--- START ---

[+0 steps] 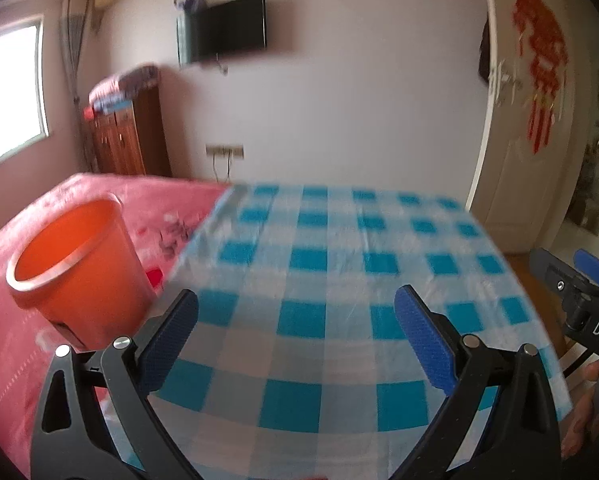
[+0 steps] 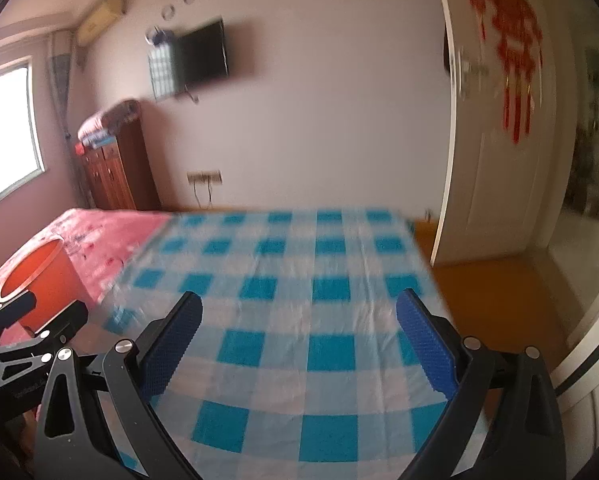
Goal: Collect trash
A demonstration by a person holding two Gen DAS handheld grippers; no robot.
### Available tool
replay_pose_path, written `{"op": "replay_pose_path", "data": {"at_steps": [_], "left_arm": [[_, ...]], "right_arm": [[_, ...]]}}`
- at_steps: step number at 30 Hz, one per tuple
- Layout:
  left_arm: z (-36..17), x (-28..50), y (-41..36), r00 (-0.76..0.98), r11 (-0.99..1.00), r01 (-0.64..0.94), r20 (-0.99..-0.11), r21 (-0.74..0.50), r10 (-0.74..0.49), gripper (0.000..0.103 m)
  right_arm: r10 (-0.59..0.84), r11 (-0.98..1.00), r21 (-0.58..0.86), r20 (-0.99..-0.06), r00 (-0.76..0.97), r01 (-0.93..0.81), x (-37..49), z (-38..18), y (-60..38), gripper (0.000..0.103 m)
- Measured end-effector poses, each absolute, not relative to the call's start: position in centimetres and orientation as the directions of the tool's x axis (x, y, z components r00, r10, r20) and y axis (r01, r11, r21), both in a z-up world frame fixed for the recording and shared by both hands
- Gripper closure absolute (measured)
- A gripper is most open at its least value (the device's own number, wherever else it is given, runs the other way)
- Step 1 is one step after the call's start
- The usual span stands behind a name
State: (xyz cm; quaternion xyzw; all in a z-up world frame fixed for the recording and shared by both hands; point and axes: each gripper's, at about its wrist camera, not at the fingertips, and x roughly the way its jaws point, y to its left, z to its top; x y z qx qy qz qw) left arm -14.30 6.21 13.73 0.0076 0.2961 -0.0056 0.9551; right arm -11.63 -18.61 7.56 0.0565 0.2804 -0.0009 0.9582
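An orange plastic bucket (image 1: 79, 268) stands on the pink bedspread (image 1: 27, 216), left of the table's left edge; it shows again at the far left of the right wrist view as the bucket (image 2: 47, 276). My left gripper (image 1: 297, 304) hovers open over the blue-and-white checked tablecloth (image 1: 339, 264), nothing between its blue pads. My right gripper (image 2: 299, 308) is also open and empty above the same cloth (image 2: 283, 280). Each gripper shows at the edge of the other's view. No trash shows on the cloth. Both views are blurred.
A pink bed (image 2: 99, 236) lies left of the table. A wooden cabinet (image 1: 127, 136) with folded bedding on top stands by the far wall under a wall TV (image 1: 227, 28). A white door (image 2: 499, 140) with a red ornament stands right, orange floor (image 2: 499, 300) beside the table.
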Motion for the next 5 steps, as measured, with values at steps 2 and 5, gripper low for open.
{"op": "replay_pose_path", "data": {"at_steps": [2, 5], "left_arm": [[11.6, -12.5, 5.7, 0.791, 1.0, 0.005, -0.612, 0.012, 0.003, 0.004], [8.4, -9.9, 4.7, 0.744, 0.999, 0.003, -0.667, 0.033, 0.02, 0.004]], "right_arm": [[0.032, 0.992, 0.118, -0.599, 0.8, 0.049, -9.5, 5.1, -19.0, 0.007], [0.002, 0.992, 0.096, -0.679, 0.734, 0.087, -6.4, 1.2, -19.5, 0.007]]}}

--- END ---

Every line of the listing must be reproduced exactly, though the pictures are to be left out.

[+0 steps] 
[+0 steps] 
Goal: Collect trash
A demonstration by a person holding two Gen DAS handheld grippers; no robot.
### Available tool
replay_pose_path, written `{"op": "replay_pose_path", "data": {"at_steps": [_], "left_arm": [[_, ...]], "right_arm": [[_, ...]]}}`
- at_steps: step number at 30 Hz, one per tuple
- Layout:
  left_arm: z (-36..17), x (-28..50), y (-41..36), r00 (-0.76..0.98), r11 (-0.99..1.00), r01 (-0.64..0.94), r20 (-0.99..-0.11), r21 (-0.74..0.50), r10 (-0.74..0.49), gripper (0.000..0.103 m)
  right_arm: r10 (-0.59..0.84), r11 (-0.98..1.00), r21 (-0.58..0.86), r20 (-0.99..-0.06), r00 (-0.76..0.97), r01 (-0.93..0.81), x (-37..49), z (-38..18), y (-60..38), gripper (0.000..0.103 m)
- Measured end-effector poses, each absolute, not relative to the call's start: position in centimetres and orientation as the directions of the tool's x axis (x, y, z components r00, r10, r20) and y axis (r01, r11, r21), both in a z-up world frame fixed for the recording and shared by both hands
- Gripper closure absolute (measured)
- A gripper is most open at its least value (the device's own number, wherever else it is given, runs the other way)
- Step 1 is one step after the call's start
- The usual span stands behind a name
State: (xyz cm; quaternion xyzw; all in a z-up world frame fixed for the recording and shared by both hands; point and axes: each gripper's, at about its wrist camera, not at the fingertips, and x roughly the way its jaws point, y to its left, z to its top; x y z qx qy qz qw) left arm -14.30 6.21 13.73 0.0076 0.2961 -0.0056 0.9551; right arm -11.63 -18.61 7.56 0.0565 0.2804 -0.0009 0.9582
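An orange plastic bucket (image 1: 79, 268) stands on the pink bedspread (image 1: 27, 216), left of the table's left edge; it shows again at the far left of the right wrist view as the bucket (image 2: 47, 276). My left gripper (image 1: 297, 304) hovers open over the blue-and-white checked tablecloth (image 1: 339, 264), nothing between its blue pads. My right gripper (image 2: 299, 308) is also open and empty above the same cloth (image 2: 283, 280). Each gripper shows at the edge of the other's view. No trash shows on the cloth. Both views are blurred.
A pink bed (image 2: 99, 236) lies left of the table. A wooden cabinet (image 1: 127, 136) with folded bedding on top stands by the far wall under a wall TV (image 1: 227, 28). A white door (image 2: 499, 140) with a red ornament stands right, orange floor (image 2: 499, 300) beside the table.
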Motion for the next 5 steps, as measured, with values at steps 2 and 5, gripper low for open.
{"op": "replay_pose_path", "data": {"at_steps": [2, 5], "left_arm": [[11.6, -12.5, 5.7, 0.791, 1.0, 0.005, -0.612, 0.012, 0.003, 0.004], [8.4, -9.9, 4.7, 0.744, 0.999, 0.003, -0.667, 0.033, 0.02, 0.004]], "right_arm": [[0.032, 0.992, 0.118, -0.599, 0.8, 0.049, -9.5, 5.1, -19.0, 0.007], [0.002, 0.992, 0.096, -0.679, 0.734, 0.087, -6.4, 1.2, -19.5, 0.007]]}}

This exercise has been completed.